> **To do**: I would like every line of the records below that contains the word "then" copied.

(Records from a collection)
[Start of Attachment]

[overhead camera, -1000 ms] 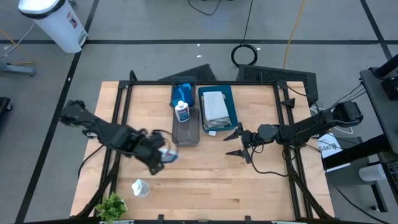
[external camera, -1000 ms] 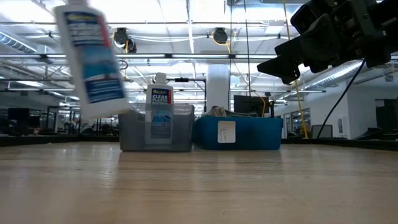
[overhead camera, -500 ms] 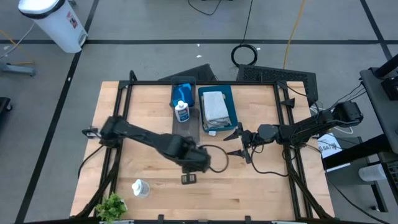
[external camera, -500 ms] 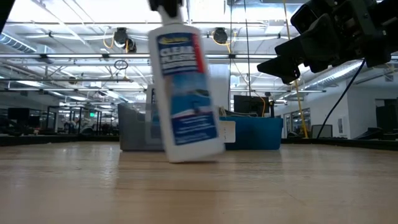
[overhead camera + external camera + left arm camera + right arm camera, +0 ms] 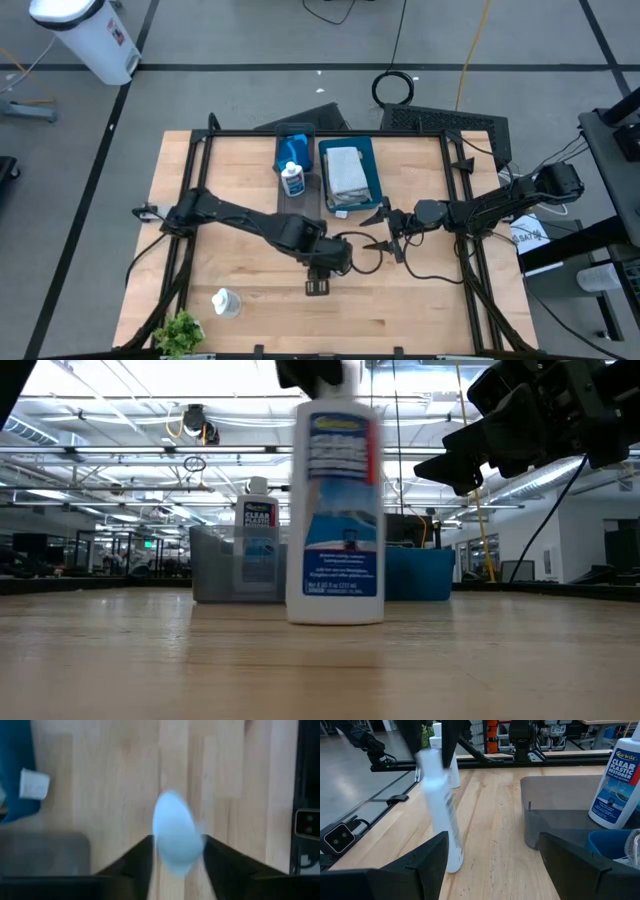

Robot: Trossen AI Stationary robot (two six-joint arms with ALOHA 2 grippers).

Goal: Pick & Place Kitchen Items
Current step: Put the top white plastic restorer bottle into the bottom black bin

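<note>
A white bottle (image 5: 335, 520) with a blue label stands near the table's middle, its base (image 5: 335, 618) on the wood. My left gripper (image 5: 324, 262) is above it, pointing steeply down, shut on its top. In the high view the gripper hides the bottle. My right gripper (image 5: 383, 232) waits open, level, just to the right of it and holds nothing. A second bottle (image 5: 292, 180) stands in the grey tray (image 5: 300, 212), with a blue sponge (image 5: 296, 141) at the tray's far end. A folded cloth (image 5: 345, 172) lies in the teal tray (image 5: 373, 180). Another white bottle (image 5: 226, 300) lies near the front left. My left gripper pinches the bottle's top end (image 5: 175, 832) between its two fingers (image 5: 142, 857), coming from above and pointing steeply down. The bottle stands about upright below the fingers, tipped a little in the right wrist view, with its base (image 5: 454, 865) on the table.
The two trays stand side by side at the table's far middle. A small green plant (image 5: 180, 330) sits at the front left corner. Bare wood lies in front of the held bottle and to the front right. Black frame rails (image 5: 195, 200) run along the table's sides.
My left gripper has swung from the table's left toward its middle and come down, rolling as it went. The bottle, first tilted and lifted clear, now stands about upright with its base on the wood in front of the grey tray.
</note>
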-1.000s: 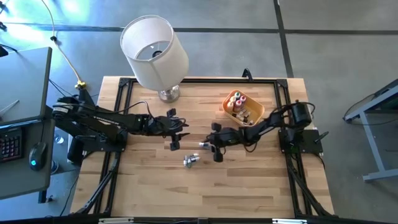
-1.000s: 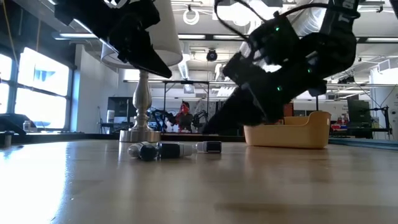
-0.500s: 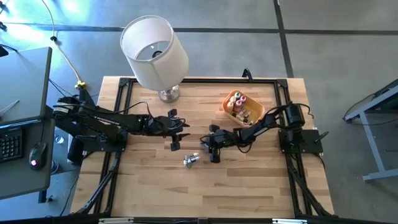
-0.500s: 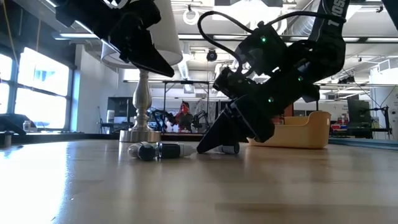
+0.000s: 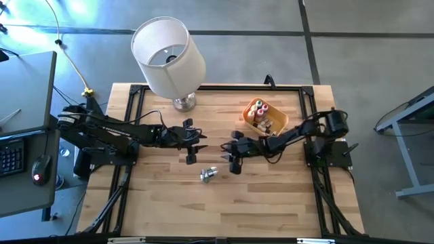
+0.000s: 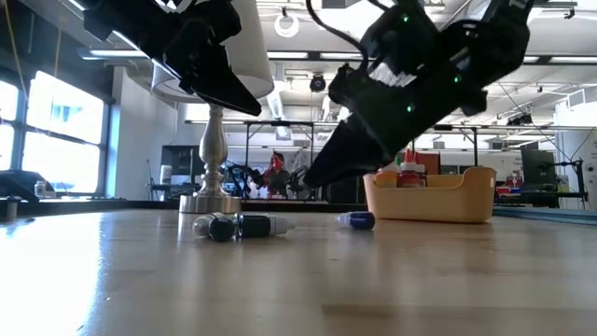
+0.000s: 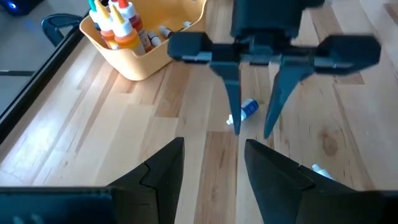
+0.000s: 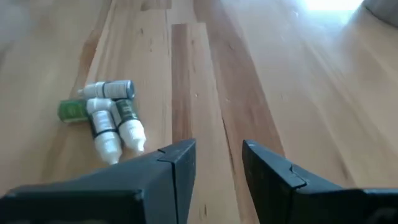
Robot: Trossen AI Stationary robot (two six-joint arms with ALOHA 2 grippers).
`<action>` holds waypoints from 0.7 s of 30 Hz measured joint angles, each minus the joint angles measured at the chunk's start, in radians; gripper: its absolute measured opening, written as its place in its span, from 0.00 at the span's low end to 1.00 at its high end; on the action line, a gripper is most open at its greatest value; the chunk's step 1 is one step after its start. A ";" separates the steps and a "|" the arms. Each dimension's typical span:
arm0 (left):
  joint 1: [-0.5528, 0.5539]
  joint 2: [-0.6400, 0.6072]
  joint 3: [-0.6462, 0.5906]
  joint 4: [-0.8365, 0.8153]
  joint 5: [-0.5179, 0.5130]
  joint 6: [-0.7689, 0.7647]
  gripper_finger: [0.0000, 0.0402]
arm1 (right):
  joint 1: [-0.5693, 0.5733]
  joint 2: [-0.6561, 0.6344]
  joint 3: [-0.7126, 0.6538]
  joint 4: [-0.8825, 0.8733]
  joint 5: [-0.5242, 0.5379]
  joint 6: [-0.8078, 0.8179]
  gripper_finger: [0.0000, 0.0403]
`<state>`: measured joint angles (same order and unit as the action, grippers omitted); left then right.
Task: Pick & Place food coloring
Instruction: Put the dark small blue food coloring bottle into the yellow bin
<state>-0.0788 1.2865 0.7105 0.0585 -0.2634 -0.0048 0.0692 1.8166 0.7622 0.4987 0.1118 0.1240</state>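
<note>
**Right gripper hangs empty over a lone blue bottle**

High view first: both arms reach in toward the middle of the butcher-block table [image 5: 271, 196]. The right gripper [image 5: 234, 161] sits just beside the table's centre, the left gripper [image 5: 190, 150] a little way across from it, near the lamp [image 5: 168, 57] at the far edge.

Over to the left wrist view, and here's the telling shot: the right gripper's two fingers point down, spread apart, nothing between them. Right beneath lies a blue-labelled bottle [image 7: 247, 109] on its side on the wood, just beside one fingertip. The low view agrees: that bottle [image 6: 356, 220] rests flat on the table with the gripper lifted clear above it. My read is a grasp being lined up, fingers straddling the bottle's line so they can drop around it.

The left gripper's own fingers [image 7: 165, 171] are parted too and empty; it waits off the surface.

More food coloring remains: a small cluster of bottles [image 8: 107, 118] lies together on the wood, white caps pointing roughly the same way. In the low view the cluster [image 6: 233, 226] sits in front of the lamp's metal base. The yellow-orange bin [image 7: 146, 53] already holds several bottles standing upright, likely the drop-off.

The table is pale, planked and bare apart from these, framed by black rails. Beyond it: grey floor, a desk with a keyboard and mouse to the left, and a bright workshop with ceiling lights behind.
</note>
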 joint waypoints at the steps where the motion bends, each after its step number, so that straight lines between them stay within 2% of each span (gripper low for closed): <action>1: 0.000 0.000 0.000 0.000 0.000 0.000 0.41 | 0.000 -0.018 0.000 -0.027 0.000 0.022 0.31; 4: 0.000 0.000 0.000 -0.001 0.000 0.000 0.41 | -0.001 -0.090 0.000 -0.173 0.016 0.102 0.31; 8: 0.000 0.000 0.000 -0.002 0.000 -0.001 0.41 | -0.001 -0.155 -0.001 -0.426 0.095 0.282 0.31; 11: 0.000 0.000 0.000 -0.001 0.000 -0.001 0.41 | -0.001 -0.183 0.001 -0.536 0.127 0.354 0.31; 21: 0.000 0.000 0.001 -0.001 0.001 -0.005 0.41 | -0.001 -0.167 0.001 -0.521 0.103 0.374 0.31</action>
<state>-0.0788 1.2865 0.7113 0.0574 -0.2623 -0.0093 0.0681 1.6493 0.7635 -0.0221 0.2146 0.4976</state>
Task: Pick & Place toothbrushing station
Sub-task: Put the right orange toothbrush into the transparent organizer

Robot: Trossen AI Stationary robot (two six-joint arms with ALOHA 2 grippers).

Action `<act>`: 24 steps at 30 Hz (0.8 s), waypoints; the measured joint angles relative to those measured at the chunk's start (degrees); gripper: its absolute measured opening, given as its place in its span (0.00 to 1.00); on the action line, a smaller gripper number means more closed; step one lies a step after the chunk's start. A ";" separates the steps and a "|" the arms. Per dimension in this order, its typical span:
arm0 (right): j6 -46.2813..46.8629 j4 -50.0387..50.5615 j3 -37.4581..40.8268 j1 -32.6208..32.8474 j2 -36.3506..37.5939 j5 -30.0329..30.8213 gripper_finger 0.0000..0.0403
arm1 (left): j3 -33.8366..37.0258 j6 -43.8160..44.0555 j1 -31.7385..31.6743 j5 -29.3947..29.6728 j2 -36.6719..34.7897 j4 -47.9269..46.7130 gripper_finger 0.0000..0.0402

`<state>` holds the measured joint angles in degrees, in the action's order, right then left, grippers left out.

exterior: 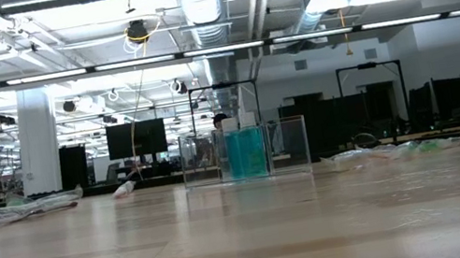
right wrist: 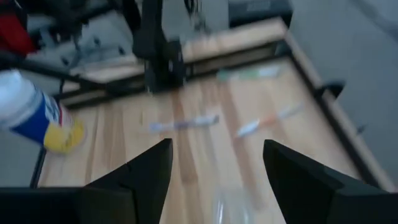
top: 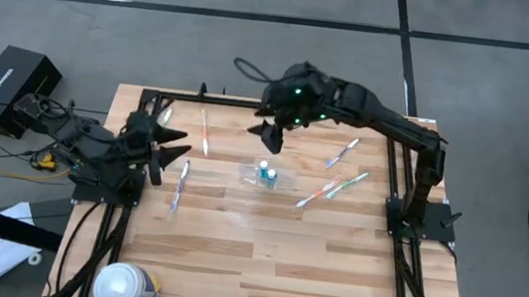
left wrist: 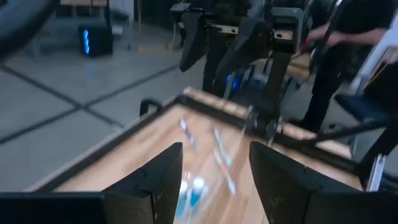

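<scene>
The clear cup (top: 266, 176) with two tubes (top: 265, 172) sits mid-tabletop (top: 272, 259), brushes (top: 335, 189) scattered around it, while the right gripper (top: 272, 134) hovers just behind it and the left gripper (top: 171, 148) waits at the left edge, both with fingers spread and empty.

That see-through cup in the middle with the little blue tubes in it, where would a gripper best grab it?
Probably from above, fingers closing across two opposite walls near the rim. The clear cup stands upright with flat, straight sides in the low view, and the tubes fill its middle, so gripping outside the walls seems safer. The open right gripper hangs nearest.
</scene>
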<state>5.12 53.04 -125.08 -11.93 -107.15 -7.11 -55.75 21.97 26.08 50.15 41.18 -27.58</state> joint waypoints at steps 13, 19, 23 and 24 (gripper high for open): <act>-1.26 -7.34 -8.87 2.65 5.68 6.73 0.60 | 0.00 -23.26 -0.45 -4.66 -2.59 29.26 0.45; -5.81 -12.29 -8.93 3.83 9.19 7.28 0.60 | -0.07 -26.43 -0.45 -6.21 -5.71 32.88 0.45; -7.25 -11.77 -8.89 4.97 11.43 7.14 0.60 | -0.09 -27.95 -0.45 -6.23 -6.69 35.39 0.45; -7.29 -11.97 -8.89 5.26 11.86 7.14 0.60 | -0.09 -28.69 -0.45 -6.24 -6.63 36.56 0.45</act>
<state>-2.17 41.07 -133.97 -6.68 -95.29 0.03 -55.83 -6.73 25.63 43.91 34.54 8.98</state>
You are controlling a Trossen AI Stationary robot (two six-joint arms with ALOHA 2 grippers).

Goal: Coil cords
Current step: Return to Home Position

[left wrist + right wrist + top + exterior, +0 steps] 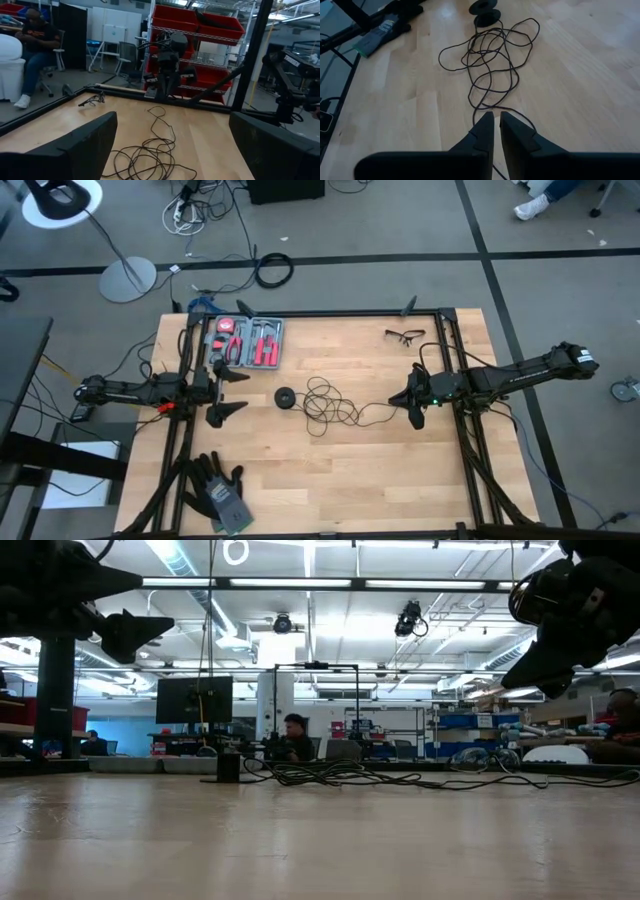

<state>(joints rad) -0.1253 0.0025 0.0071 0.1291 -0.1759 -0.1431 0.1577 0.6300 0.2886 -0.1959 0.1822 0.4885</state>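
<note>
pliers case (247, 342), safety glasses (404, 335), gloves (218, 490)

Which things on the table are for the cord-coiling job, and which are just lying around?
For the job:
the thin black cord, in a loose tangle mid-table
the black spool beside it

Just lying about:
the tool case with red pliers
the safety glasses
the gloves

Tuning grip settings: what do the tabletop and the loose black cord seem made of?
Tabletop: pale wood, satin finish; plank seams and grain show. Cord: likely plastic-jacketed wire, matte black; it lies in thin, limp loops.
</note>
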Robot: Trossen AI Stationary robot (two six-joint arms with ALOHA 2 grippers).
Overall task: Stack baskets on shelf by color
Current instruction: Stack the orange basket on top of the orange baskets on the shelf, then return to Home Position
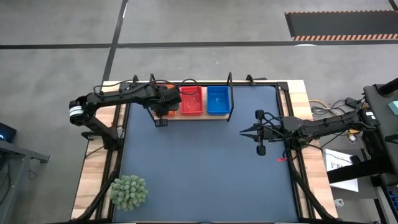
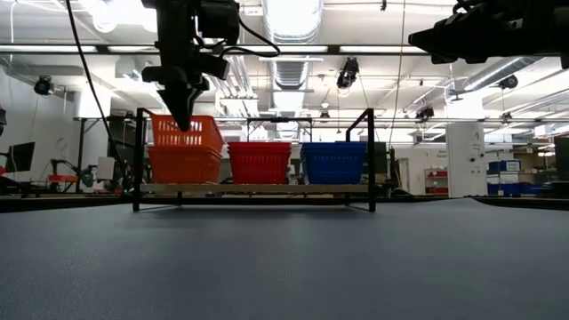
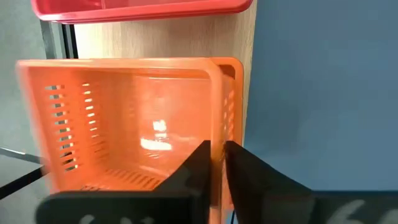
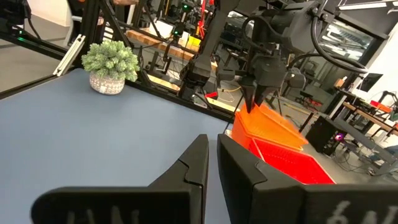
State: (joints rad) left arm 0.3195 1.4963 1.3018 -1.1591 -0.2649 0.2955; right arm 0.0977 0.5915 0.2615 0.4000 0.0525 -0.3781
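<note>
The left gripper (image 2: pixel 185 120), jaws clenched on the tilted orange basket's (image 2: pixel 187 133) rim, should level it before releasing.

Workshop hall, grey concrete floor (image 1: pixel 56 25).
Ceiling strip lights (image 2: pixel 293 18) lit; exposed ductwork (image 2: pixel 289 71) overhead. Striped floor mat (image 1: pixel 342 25) beyond the table's far right corner. Benches and equipment line the background.

Two dark jointed arms, black cables, wedge-shaped black fingers (image 3: pixel 249 180)
</note>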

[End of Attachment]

> **Answer to this problem**:
`<state>`: measured joint angles (same order and unit as the action, grippers omitted); left then right.
`<state>` holds the measured joint angles in degrees, in the action's order, right then left, grippers left out.
Current instruction: Stack the orange basket on top of the orange baskets on the shelf, then return to Home Position

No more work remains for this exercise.